According to Matier and Ross in Sunday's SF
Chronicle, California State Senator Abel Maldonado got a lot of press when he criticized CA Controller John Chiang for spending nearly $1 million on new office furniture while the state was going through a budget crisis. As a result of Maldonado's attacks the money was not spent. It turns out, however, that the new furniture was to go into new, cheaper offices the Controller had leased; now Chiang can't cancel the lease and can't move in without furniture, so the Controller's office is stuck in their current, more expensive office and the state may be on the hook for $4.8 million in higher rent and other expenses over the next six years. Also, according to M&R, the 20-year-old furniture in the controller's office doesn't meet requirements under the federal Americans With Disabilities Act, a situation which will require correction – presumably the purchase of new furniture anyhow.
If this were an isolated incident, it would be a one more stupid political move, but so what? Unfortunately it's not isolated at all. It has become common for politicians to make political points by isolating one piece of a larger picture and ignoring the impact beyond their own political fortunes, and for interest groups to dwell on the impact of cutting or not increasing funding to their area while ignoring the impact of what they are advocating on the budget as a whole.
This phenomenon crosses party and ideological lines and it's not confined to legislative politics. Industries do it, advocacy groups do it, it seems like everyone is doing it.
When you combine this with the tendency of a lot of well-meaning folks to confuse what they're sure about with the facts, it gets deadly. For example, Rush Limbaugh, when the stimulus package was being debated, announced to a nationwide audience that the Administration had purposely put it into PDF format because in that format it could not be searched, so to find out anything specific about the thousand-page proposal would be next to impossible in the time before it was to be voted on. Just one problem – PDF format is easily searchable. In other words his bloviation, while I guess he must have been sure about it, was flat-out wrong!
Perennial candidate Alan Keyes, (who was defeated by President Obama in the 2004 US Senate race in Illinois) declared publicly that the President is a "radical Communist" and that his US citizenship is in doubt , asserting that the Obama campaign never produced one shred of evidence that the President was not born in Kenya as Keyes claimed. This claim was repeated by a sitting Senator, Richard Shelby (R-Ala) as well. If Keyes and Shelby are not simply the biggest liars since Baron Munchausen, then we have another case of using a national platform to state strongly held view as if they were facts. (Fact: The President has never said or done anything remotely radical or communistic. Fact: the Obama campaign posted online a verified Hawai'i birth certificate in June, which was then also attested to by a right-wing website, World Net Daily)

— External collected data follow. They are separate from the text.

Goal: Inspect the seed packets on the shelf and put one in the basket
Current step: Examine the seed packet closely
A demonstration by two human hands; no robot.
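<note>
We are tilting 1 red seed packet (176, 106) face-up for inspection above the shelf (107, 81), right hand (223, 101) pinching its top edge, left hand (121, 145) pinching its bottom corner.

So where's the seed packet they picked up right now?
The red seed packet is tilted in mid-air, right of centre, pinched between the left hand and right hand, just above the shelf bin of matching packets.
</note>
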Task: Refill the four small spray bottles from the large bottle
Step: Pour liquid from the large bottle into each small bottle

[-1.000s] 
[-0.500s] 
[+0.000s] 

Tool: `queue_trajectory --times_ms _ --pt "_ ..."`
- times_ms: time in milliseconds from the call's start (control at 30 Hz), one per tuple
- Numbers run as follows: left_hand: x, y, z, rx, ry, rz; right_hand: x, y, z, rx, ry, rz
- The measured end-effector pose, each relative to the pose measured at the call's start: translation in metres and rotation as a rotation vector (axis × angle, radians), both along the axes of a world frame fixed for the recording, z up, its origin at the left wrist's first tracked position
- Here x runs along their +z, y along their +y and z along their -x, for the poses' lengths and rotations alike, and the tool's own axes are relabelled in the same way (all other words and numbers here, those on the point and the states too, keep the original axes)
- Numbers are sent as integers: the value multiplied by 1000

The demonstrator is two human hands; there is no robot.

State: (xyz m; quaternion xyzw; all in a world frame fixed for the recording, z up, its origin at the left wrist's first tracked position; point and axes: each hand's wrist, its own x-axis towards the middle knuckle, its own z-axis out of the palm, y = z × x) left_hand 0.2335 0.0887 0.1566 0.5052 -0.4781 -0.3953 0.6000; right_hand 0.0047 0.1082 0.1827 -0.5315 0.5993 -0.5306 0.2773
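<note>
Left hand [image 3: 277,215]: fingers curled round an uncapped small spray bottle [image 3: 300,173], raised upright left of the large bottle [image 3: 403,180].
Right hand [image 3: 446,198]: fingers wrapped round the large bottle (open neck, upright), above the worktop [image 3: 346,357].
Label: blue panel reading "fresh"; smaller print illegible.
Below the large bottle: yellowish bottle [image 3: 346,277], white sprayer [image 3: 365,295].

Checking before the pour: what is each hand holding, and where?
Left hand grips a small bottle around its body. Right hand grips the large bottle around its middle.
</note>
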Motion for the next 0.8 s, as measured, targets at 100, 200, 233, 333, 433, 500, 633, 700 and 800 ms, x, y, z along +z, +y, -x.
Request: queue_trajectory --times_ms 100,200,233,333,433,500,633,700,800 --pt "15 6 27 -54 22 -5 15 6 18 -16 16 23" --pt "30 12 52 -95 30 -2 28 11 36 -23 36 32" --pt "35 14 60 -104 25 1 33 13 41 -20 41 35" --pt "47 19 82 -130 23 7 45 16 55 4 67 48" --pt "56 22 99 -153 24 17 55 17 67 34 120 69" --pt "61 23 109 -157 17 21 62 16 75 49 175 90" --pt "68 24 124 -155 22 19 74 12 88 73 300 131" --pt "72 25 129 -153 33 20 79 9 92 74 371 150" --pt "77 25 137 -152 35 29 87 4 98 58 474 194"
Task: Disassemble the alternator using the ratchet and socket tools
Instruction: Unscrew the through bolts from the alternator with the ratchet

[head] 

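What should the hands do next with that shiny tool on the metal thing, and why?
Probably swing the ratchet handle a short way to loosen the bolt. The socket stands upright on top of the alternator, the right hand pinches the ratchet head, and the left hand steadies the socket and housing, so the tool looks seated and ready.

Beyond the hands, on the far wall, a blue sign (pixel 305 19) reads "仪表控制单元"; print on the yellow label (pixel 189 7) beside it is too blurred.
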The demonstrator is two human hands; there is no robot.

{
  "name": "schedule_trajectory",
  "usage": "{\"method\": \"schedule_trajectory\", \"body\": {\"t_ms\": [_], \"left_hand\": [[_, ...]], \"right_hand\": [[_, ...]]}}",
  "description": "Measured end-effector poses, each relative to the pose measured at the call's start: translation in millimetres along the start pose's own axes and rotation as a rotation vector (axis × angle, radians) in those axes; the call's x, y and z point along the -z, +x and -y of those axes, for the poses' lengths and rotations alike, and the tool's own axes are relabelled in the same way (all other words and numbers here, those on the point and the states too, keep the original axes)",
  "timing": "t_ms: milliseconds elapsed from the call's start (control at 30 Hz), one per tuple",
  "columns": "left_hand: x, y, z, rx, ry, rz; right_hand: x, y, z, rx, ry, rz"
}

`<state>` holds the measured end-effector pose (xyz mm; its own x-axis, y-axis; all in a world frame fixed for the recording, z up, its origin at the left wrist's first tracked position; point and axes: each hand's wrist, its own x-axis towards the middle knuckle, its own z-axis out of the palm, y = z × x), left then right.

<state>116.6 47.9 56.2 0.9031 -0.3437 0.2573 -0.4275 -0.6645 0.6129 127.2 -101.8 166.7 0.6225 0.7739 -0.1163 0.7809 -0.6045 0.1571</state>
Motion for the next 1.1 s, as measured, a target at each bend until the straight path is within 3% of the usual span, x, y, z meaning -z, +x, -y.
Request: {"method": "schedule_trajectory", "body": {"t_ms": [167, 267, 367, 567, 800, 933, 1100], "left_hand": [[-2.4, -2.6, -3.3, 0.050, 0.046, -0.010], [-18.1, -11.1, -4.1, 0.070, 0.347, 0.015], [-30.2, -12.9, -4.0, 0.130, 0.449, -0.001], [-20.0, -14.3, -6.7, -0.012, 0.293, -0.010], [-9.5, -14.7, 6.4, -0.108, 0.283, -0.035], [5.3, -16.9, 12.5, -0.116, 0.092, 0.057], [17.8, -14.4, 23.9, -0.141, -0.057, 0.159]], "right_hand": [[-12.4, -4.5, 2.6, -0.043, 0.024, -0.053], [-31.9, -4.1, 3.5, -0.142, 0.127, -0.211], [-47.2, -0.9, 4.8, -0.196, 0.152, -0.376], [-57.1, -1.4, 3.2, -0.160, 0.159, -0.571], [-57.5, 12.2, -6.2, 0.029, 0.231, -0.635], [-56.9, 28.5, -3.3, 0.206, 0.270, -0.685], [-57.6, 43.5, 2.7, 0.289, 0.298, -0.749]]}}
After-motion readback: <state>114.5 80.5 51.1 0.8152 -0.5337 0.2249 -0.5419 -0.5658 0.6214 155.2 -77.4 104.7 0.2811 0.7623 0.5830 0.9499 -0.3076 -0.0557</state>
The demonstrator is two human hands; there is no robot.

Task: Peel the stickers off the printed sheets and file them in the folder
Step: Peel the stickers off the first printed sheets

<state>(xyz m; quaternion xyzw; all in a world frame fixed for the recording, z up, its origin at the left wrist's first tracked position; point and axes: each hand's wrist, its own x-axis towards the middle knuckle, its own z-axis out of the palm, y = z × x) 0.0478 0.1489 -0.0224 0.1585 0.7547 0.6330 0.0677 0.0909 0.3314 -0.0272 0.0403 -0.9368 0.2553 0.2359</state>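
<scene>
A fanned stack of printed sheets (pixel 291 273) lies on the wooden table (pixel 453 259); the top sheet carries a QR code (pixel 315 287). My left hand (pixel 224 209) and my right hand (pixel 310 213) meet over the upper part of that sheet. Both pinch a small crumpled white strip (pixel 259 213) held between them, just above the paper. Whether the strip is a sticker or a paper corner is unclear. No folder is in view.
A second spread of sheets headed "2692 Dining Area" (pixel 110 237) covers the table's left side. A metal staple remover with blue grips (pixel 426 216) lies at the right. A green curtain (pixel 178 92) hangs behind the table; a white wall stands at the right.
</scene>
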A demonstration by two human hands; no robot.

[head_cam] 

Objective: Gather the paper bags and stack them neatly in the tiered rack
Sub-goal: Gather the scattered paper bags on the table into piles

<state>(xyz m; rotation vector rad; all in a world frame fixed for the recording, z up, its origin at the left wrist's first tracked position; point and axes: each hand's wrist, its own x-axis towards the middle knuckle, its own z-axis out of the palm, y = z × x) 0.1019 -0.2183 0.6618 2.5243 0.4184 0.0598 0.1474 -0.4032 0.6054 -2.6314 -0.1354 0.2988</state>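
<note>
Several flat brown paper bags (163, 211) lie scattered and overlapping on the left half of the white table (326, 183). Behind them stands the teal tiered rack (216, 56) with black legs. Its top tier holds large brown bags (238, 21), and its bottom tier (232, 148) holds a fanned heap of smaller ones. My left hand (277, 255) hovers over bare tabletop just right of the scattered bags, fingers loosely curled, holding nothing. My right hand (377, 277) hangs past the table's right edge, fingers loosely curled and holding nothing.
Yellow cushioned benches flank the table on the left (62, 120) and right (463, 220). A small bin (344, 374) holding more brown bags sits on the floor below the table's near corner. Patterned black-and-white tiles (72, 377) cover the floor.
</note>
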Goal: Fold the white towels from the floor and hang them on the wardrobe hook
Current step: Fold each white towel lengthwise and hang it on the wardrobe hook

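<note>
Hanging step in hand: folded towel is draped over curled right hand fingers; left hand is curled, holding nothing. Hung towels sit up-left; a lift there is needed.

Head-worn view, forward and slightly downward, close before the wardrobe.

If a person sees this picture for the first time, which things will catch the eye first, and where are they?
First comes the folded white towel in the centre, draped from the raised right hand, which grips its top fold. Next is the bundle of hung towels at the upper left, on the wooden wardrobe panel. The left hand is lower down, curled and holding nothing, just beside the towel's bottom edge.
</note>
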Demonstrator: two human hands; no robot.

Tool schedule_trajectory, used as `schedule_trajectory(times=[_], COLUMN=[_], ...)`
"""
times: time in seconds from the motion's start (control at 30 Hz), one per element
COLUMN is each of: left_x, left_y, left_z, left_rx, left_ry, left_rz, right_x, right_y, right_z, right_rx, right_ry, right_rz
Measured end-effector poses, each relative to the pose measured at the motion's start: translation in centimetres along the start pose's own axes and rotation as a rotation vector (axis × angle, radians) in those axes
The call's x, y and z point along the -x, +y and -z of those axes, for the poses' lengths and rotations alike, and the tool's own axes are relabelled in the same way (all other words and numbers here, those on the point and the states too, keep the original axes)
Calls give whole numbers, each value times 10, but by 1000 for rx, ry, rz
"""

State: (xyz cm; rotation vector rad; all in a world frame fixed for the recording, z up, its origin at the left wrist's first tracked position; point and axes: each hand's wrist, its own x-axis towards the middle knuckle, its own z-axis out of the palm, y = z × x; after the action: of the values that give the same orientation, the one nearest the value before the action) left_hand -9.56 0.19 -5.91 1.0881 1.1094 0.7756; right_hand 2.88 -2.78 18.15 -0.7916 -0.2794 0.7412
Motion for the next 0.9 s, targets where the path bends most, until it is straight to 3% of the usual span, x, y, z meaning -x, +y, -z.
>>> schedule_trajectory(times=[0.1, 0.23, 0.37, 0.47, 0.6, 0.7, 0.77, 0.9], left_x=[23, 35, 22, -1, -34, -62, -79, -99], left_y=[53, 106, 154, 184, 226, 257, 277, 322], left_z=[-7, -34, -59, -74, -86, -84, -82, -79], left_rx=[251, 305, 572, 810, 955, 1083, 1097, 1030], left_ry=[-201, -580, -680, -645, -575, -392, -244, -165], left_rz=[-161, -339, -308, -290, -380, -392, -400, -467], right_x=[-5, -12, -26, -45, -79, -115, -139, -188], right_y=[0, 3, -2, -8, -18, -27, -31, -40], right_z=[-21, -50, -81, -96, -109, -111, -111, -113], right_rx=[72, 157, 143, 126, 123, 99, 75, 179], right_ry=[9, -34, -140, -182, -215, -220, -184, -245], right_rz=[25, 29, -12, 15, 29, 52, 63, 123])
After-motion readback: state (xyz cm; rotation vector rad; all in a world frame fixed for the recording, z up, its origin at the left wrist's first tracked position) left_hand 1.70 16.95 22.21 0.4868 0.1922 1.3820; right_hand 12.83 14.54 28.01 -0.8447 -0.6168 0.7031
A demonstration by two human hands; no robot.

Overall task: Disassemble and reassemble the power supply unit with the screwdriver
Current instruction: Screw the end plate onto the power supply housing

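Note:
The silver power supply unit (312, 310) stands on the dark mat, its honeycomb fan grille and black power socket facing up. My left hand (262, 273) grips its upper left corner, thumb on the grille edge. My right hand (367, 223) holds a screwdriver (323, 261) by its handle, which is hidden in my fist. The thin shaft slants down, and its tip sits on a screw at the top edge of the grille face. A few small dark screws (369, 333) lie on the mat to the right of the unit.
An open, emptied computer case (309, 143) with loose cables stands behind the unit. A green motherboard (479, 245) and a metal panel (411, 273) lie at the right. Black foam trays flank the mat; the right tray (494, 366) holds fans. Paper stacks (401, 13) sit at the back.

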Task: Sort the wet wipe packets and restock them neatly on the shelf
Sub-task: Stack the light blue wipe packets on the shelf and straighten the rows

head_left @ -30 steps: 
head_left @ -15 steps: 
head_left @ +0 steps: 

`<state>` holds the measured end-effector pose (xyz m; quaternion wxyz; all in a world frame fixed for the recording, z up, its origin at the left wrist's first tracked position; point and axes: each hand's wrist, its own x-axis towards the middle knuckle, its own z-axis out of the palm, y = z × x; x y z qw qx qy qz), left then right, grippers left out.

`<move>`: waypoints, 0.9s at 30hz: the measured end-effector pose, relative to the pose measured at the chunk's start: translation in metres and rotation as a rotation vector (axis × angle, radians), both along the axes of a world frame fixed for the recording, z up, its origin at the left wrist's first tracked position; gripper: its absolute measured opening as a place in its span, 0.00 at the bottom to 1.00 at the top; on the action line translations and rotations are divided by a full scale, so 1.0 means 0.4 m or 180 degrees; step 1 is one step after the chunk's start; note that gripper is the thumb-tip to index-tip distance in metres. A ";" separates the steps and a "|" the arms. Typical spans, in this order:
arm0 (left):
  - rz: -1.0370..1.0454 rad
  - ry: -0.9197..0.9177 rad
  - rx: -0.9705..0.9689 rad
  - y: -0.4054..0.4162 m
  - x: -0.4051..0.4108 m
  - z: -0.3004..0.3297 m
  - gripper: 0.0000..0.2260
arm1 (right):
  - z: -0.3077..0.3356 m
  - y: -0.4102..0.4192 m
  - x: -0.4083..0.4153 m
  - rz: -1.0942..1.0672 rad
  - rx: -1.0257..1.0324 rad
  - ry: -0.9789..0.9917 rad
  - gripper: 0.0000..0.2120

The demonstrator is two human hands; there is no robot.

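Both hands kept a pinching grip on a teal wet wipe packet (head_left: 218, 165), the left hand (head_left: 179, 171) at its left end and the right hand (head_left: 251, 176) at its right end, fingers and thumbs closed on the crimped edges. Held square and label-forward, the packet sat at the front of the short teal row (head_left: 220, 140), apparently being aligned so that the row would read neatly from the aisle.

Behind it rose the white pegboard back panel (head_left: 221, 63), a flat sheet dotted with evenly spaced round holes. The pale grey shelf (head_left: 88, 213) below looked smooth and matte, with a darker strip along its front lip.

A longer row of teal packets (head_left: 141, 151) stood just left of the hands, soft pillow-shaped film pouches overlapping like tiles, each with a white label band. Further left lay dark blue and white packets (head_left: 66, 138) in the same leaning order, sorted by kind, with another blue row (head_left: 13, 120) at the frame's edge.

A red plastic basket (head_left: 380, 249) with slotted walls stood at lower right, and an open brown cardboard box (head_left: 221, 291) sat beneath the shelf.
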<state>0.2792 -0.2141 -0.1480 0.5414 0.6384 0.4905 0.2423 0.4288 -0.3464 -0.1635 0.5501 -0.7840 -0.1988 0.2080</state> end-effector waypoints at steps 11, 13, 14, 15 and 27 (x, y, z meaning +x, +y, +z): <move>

So we have two converging trends: the tendency to advance one's own agenda without regard to the effects of doing so on the common good and the tendency to do this by stating what we can charitably call opinions as if they were facts. Put these together and those who, wherever they are on the political spectrum, are trying to do some good have their work made more difficult for them by orders of magnitude.
So what can we do? I urge a twofold effort: First, when you are advocating any political, economic, social, or military move, as much as possible consider the big picture. Don't advocate saving $1 million if it's going to cost $4.8 million annually with no remedy in sight. Second, it's fine to have opinions, but as Bernard Baruch said, Every man has a right to his opinions, but no man has a right to be wrong in his facts. As was famously said, you're either part of the solution or part of the problem – hopefully these two moves will increase the chances of being part of the solution.